Christ is Emmanuel, God-with-us, Alpha and Omega, the Eschatos, the Fulfilment of all, the Word spoken to us last of all by God (Heb i, 1-2). His Incarnation is the End and Completion of all. Christian worship is not merely a happy remembrance of past events (what a Protestant notion), nor but a glance toward the last things (the Eschaton, or more properly, ta eschata), but an immersion in Him Who Is, the Eschatos, namely, Our Lord Jesus Christ, the one Liturgist, the Leitourgos (Heb viii, 2) – trust no other! – in Whom we have a participation in the economy of salvation, in His mighty acts past, present, and to come.
For this reason, amongst others, the churches of the Byzantine tradition very often address their prayers to "Christ our God", whereas the Holy Roman Church keeps in the main to the still older tradition whereby prayers are addressed to God the Father. The insights of both East and West coincide, of course, when considering the centrality of the Enfleshment of the Divine Word. To-day's Collect at Mass, for the 31st of December, the 7th day of the Christmas Octave (found in both the Hadrianum and the Leonine Sacramentary, and thus dating back to the 7th century at least), repays much careful consideration in its magnificent encapsulation of this mystery:
Omnipotens sempiterne Deus, qui in Filii tui nativitate tribuisti totius religionis initium perfectionemque constare, da nobis, quæsumus, in ejus portione censeri, in quo totius salutis humanæ summa consistit. Per...
This may be rendered as:
Almighty everlasting God, Who hast given, in the birth of Thy Son, the beginning and end of all religion to consist, grant us, we beg, in His portion to be reckoned, in Whom the sum of the whole of human salvation doth consist. Through...
Similarly, but not quite so painfully literally, the new translation of the modern Missal englishes the Latin original thus:
Almighty ever-living God, who in the Nativity of your Son established the beginning and fulfilment of all religion, grant, we pray, that we may be numbered among those who belong to him, in whom is the fulness of human salvation. Through...
Note the Latin particularly: in Filii tui nativitate... totius religionis initium perfectionemque constare – the beginning and the perfection of all religion consists in the birth, or, rather, in the Incarnation, of the Son of God Almighty and Eternal. "Nativity", "birth" must be understood in the sense of the first unveiling of the Incarnation to human eyes (though known first by faith, then by revelation, and then by joyful interior awareness to the Most Holy Virgin at the Annunciation; and a little later to St Joseph), when Christ was born at Bethlehem, the "House of Bread". The Incarnation is totius religionis initium perfectionemque; just as in due measure the Eucharistic Sacrifice, whereby He, the Eschatos, becomes present to us, in an extension of His Incarnation as it were, is the "source and summit" of Christian worship:
...Liturgia est culmen ad quod actio Ecclesiæ tendit et simul fons unde omnis ejus virtus emanat. ("...the liturgy is the summit toward which the activity of the Church is directed; at the same time it is the font from which all her power flows.")

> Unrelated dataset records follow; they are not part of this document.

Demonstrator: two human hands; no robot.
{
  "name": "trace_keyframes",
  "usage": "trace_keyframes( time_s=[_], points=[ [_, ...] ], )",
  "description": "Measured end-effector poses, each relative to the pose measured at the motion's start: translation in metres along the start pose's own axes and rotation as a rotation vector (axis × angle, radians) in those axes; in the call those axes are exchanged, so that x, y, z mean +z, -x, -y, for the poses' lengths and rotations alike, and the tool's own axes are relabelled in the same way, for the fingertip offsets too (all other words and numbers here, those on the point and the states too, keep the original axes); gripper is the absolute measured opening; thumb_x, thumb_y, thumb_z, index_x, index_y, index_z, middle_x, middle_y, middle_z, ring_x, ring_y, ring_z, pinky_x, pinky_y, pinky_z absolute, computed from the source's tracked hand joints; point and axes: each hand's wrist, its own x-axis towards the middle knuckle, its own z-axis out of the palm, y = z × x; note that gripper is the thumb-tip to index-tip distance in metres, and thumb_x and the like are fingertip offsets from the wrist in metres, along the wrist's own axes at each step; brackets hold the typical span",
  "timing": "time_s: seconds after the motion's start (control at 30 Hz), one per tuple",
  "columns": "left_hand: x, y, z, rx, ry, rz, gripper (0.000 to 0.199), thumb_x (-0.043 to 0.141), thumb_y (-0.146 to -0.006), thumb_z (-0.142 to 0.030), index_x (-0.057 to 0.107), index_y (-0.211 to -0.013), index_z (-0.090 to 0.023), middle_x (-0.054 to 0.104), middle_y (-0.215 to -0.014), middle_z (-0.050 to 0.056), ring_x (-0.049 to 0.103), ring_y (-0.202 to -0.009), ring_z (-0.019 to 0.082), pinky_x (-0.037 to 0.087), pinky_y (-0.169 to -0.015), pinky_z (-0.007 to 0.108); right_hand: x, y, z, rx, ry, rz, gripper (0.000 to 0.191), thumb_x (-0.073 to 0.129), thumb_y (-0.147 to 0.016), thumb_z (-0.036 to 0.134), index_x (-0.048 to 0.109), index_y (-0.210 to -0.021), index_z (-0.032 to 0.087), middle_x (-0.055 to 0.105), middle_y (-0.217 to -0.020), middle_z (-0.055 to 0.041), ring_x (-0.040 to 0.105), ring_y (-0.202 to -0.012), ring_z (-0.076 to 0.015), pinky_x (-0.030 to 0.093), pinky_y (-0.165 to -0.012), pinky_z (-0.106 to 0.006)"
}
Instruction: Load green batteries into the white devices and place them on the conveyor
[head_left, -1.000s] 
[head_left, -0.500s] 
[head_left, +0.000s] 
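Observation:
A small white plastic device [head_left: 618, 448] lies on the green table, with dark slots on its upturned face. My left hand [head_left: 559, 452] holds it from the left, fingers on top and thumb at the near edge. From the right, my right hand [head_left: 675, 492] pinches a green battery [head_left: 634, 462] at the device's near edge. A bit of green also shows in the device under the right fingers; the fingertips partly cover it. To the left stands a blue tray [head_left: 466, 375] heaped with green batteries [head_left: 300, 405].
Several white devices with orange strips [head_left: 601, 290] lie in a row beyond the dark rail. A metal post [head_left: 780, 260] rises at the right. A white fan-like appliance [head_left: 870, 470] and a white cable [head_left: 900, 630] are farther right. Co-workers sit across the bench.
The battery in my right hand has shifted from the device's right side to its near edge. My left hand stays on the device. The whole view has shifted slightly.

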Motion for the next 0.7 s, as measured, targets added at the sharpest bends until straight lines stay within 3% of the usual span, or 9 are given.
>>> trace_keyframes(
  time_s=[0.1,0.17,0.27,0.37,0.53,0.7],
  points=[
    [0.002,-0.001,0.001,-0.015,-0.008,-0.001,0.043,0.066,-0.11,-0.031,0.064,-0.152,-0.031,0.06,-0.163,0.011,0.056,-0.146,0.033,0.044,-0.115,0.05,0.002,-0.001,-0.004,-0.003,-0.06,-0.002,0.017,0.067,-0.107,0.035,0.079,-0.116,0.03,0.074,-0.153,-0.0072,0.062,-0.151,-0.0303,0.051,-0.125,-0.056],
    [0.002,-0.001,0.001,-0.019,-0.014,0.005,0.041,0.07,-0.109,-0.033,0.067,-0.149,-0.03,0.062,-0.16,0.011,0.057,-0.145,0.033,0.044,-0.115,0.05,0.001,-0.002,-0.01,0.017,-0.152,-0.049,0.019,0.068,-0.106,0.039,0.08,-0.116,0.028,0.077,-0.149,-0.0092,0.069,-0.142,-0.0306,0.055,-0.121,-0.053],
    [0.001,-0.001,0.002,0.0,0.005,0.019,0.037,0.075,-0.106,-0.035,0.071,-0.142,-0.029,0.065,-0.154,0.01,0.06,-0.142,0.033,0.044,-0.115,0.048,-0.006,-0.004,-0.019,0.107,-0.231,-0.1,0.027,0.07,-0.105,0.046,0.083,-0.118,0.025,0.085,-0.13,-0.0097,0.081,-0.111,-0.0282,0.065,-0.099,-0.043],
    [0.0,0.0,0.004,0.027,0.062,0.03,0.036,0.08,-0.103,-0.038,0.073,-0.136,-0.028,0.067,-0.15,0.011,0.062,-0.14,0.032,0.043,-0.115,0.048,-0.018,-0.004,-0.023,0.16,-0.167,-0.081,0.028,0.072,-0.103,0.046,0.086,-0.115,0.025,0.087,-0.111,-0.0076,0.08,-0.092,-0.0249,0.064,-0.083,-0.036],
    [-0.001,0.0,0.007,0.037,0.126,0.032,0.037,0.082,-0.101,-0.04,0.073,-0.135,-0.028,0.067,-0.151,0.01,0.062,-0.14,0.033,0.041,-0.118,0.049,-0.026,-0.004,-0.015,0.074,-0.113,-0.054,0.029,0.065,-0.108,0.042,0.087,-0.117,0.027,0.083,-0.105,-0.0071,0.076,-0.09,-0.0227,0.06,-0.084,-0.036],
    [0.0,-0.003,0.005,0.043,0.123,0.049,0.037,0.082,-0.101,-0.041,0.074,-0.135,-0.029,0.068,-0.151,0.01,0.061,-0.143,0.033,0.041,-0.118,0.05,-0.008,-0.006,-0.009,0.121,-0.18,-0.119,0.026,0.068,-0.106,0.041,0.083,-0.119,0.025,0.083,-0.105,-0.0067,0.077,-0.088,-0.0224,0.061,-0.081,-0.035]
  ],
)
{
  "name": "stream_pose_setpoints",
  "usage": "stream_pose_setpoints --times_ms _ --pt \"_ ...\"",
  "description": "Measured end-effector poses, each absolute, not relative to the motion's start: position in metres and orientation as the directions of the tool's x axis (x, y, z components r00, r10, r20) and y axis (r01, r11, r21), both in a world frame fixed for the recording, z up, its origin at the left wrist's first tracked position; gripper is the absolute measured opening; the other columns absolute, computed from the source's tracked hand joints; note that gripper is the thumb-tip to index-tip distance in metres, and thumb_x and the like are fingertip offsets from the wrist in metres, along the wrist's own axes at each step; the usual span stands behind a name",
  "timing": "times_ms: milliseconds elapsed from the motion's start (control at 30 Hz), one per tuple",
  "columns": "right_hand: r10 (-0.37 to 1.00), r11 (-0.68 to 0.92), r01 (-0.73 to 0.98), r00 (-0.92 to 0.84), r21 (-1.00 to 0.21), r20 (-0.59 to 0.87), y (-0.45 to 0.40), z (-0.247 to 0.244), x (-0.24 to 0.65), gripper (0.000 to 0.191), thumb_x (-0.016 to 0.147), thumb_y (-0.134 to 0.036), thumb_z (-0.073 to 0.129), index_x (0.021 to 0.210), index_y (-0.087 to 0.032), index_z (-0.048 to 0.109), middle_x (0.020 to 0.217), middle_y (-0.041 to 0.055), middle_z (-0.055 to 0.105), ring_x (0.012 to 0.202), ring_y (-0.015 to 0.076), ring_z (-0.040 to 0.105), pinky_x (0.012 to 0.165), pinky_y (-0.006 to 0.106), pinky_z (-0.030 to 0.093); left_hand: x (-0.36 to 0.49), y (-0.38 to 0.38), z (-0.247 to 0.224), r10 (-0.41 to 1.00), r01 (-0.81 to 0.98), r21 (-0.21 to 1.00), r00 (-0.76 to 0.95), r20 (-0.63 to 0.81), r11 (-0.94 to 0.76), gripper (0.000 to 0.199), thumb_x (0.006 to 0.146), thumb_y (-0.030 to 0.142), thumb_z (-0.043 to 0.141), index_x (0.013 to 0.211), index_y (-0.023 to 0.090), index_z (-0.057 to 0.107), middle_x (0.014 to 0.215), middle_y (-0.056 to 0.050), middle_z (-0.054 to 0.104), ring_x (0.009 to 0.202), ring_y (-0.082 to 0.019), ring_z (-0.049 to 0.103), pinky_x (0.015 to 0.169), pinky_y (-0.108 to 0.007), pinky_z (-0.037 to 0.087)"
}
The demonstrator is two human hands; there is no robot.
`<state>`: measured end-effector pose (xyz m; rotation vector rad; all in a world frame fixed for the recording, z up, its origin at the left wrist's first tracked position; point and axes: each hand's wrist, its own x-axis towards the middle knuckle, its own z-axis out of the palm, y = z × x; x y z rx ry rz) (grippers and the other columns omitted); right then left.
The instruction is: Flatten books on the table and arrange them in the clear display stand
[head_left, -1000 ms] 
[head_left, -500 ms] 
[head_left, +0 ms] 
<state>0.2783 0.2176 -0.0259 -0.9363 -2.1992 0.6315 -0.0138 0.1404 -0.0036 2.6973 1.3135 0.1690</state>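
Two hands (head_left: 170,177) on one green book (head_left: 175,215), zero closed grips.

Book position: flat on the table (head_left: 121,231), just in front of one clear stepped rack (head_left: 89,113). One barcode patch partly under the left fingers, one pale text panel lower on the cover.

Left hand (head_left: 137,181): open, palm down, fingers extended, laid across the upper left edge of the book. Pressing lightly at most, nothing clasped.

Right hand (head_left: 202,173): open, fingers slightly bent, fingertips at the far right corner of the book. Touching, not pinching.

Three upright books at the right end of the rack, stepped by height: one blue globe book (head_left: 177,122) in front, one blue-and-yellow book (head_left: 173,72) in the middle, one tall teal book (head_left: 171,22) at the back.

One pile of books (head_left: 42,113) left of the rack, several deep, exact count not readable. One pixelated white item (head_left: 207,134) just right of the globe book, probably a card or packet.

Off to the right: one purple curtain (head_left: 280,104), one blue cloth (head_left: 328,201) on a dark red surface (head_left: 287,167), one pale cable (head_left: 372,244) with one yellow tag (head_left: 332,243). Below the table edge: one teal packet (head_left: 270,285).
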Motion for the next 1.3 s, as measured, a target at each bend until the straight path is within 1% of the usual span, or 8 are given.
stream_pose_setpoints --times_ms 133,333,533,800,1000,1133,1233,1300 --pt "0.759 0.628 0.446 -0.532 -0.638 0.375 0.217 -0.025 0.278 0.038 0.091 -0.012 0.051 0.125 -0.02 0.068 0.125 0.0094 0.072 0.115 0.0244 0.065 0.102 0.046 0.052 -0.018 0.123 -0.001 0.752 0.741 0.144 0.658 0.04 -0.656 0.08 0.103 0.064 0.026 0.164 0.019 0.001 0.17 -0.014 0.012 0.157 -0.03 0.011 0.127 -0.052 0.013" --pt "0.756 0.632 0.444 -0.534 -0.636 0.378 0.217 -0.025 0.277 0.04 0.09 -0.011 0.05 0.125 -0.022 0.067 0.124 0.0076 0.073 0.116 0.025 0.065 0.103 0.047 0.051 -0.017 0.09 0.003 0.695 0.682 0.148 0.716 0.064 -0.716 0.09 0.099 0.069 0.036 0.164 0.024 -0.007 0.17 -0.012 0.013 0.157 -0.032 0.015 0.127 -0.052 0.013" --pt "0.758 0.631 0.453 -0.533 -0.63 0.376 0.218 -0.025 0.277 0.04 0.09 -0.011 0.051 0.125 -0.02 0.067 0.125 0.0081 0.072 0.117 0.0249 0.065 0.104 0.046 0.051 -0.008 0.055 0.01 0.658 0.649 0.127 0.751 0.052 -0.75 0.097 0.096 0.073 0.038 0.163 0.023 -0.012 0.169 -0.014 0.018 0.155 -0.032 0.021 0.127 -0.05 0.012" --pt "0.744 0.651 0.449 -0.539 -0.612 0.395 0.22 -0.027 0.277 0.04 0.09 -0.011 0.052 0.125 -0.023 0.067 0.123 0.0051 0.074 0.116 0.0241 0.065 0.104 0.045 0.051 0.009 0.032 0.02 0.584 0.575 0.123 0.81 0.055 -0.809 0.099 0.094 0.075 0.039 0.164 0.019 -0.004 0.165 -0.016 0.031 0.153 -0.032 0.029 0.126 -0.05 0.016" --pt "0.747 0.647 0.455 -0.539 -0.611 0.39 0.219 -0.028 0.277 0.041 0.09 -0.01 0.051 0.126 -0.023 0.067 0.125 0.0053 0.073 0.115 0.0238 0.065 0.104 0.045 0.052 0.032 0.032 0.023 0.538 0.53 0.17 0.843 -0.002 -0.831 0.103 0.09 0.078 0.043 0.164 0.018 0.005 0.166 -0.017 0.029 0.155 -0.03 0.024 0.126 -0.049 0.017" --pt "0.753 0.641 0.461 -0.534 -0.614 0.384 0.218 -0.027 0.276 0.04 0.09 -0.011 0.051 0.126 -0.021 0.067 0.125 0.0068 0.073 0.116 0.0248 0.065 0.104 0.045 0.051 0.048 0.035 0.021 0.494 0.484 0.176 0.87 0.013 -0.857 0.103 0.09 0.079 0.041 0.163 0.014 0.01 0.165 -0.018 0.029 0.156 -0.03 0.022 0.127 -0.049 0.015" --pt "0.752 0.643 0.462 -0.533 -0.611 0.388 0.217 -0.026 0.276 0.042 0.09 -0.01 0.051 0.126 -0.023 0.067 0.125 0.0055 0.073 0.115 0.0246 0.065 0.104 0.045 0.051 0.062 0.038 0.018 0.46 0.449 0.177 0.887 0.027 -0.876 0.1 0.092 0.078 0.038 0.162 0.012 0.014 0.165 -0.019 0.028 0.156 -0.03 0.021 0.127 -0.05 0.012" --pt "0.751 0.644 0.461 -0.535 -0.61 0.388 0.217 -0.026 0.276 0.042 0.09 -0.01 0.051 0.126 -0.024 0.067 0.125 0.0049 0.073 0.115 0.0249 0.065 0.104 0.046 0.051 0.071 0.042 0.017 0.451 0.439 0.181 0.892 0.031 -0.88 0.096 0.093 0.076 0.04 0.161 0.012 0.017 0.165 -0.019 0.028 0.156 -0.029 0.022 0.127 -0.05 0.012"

— Sacrosanctum Concilium, 10.
While in many and varied ways God spoke to us through His prophets of old, in the fulness of time He spoke to us, lastly, in His Son, His Word, Who for us took flesh, and became the Verbum abbreviatum, the Infinite confined in a Body, God the Son become the Son of Man. (Like the TARDIS, Christ is "bigger on the inside"...) As St John of the Cross rightly asks, why seek for some further or other communication from on High, when the Most Highest has spoken His Eternal Word to us? In Christ is all the fulness of Divinity; He is the definitive revelation of the Father.
But there is still more to consider in this Collect, for its first phrase is paralleled by its last: in quo totius salutis humanæ summa consistit – in Whom the sum and height and total of all of human salvation is found, exists, consists. For there is no other salvation than that found in Christ our God. Note the repetition of the verb: constare, consistit. Note the repetition of totius. Note the paralleling of perfectionem and summa.
Religion, in St Augustine's words, is that by which man is "re-bound" to God, as if derived from re-ligare. Hence, if the Nativity of Christ, the birth of the Incarnate God, is the beginning and the end of all religion, all re-connecting of man to the All-Highest, then of course in Him and His Nativity is found likewise the totius salutis humanæ summa. These terms again parallel each other.
Therefore, what we pray for is detailed in the middle of the Collect: that we may have some part and share in Him. Glory be to Christ, in Whom all glory is to God on high, and all peace to men of good will, those who enjoy His grace and favour.